* **What the task asks**: The entries below contain a line with "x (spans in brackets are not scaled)" and a line with "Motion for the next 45". Quote exactly those two lines and all lines between them.

====

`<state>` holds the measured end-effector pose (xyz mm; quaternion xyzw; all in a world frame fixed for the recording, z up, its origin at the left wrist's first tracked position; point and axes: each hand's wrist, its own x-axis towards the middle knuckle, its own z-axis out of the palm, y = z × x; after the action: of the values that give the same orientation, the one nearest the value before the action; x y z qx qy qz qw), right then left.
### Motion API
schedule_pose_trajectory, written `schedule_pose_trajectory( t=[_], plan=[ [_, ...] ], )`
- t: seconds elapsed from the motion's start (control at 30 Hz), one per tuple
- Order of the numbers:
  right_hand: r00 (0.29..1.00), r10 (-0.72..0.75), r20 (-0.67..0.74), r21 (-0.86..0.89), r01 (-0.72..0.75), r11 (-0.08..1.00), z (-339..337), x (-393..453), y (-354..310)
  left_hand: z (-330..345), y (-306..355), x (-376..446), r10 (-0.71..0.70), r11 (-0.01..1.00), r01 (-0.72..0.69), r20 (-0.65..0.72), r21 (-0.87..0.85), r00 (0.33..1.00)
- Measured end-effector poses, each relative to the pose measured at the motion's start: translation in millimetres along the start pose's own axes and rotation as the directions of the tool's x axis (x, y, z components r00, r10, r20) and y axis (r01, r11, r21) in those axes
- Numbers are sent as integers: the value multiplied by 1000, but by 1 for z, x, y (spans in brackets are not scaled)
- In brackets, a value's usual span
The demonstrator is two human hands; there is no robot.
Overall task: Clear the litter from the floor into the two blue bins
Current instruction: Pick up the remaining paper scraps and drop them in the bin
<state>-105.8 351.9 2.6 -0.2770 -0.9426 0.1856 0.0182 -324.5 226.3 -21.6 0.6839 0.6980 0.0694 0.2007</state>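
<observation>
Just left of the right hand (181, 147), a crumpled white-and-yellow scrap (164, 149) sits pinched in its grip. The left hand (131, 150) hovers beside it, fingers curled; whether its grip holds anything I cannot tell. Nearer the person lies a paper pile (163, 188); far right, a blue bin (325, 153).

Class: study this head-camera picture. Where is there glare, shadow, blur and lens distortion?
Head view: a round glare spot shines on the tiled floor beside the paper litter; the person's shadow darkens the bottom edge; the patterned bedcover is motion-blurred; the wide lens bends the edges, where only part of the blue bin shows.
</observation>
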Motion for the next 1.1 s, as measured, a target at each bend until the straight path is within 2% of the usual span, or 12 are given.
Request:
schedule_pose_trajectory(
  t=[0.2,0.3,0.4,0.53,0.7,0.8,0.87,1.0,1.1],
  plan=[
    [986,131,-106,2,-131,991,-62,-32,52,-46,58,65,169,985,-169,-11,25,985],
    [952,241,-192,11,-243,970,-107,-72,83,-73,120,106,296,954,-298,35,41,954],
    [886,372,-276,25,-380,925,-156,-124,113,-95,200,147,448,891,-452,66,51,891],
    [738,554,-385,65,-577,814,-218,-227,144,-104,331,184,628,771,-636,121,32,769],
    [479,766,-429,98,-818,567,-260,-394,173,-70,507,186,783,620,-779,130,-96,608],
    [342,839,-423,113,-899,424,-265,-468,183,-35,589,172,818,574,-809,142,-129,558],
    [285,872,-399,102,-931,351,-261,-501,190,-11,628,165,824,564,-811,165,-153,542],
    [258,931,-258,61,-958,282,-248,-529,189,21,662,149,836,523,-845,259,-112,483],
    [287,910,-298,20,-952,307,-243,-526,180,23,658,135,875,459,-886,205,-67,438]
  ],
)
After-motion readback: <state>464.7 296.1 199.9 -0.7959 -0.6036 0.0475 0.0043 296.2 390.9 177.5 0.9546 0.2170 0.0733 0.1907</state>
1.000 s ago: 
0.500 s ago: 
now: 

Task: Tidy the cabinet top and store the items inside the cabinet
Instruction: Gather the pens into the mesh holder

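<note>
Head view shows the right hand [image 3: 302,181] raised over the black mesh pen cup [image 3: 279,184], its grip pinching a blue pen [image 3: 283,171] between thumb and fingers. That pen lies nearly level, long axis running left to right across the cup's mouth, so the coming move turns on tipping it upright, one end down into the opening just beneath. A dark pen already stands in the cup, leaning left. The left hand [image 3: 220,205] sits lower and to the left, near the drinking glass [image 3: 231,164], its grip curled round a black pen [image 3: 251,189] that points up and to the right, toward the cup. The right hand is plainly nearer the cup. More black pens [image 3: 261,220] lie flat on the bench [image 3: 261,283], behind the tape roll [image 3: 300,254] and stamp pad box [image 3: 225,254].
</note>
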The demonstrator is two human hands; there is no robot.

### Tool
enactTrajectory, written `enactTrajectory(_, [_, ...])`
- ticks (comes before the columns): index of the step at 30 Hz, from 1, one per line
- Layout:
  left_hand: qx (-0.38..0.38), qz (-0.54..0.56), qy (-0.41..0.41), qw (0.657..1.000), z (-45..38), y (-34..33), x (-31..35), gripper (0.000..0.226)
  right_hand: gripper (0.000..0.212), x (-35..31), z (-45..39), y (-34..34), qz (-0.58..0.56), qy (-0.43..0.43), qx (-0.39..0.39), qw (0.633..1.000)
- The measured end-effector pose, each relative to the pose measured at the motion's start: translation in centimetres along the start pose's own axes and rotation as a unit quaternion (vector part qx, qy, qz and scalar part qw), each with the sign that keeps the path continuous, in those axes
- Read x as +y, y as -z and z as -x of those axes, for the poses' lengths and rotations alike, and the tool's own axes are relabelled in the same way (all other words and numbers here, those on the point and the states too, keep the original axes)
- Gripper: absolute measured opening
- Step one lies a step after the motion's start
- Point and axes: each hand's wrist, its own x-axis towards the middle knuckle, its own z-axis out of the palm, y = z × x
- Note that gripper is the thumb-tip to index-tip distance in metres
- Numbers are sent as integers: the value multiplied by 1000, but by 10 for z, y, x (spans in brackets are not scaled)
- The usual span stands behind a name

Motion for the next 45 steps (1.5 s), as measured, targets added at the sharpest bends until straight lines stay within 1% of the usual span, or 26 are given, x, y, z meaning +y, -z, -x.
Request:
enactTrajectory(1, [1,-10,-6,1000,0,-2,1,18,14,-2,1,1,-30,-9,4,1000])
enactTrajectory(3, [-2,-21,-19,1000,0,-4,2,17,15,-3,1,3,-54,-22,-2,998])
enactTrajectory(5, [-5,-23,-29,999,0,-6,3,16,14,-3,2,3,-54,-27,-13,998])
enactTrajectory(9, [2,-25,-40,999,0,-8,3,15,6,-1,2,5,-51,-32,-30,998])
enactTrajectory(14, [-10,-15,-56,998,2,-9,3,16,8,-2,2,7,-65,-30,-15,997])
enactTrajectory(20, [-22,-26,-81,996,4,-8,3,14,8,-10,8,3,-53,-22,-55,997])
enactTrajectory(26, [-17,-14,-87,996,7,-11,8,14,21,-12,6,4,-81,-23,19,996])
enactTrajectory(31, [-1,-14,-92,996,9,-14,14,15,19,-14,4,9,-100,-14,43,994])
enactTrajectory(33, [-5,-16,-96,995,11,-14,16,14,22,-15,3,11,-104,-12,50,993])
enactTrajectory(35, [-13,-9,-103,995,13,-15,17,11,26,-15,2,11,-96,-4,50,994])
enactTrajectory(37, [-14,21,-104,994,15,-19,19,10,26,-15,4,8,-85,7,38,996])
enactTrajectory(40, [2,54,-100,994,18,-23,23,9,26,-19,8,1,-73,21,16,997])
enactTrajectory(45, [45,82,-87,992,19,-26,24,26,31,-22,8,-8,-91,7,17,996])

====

* **Solution**:
- Numbers are sent as integers: the value multiplied by 1000, but by 10 for z, y, x (spans in brackets are not scaled)
- The usual span stands behind a name

Motion for the next 45 steps (1.5 s), as measured, targets added at the sharpest bends until straight lines stay within 1% of the usual span, or 26 are given, x, y, z meaning +y, -z, -x.

No part of the exercise remains open.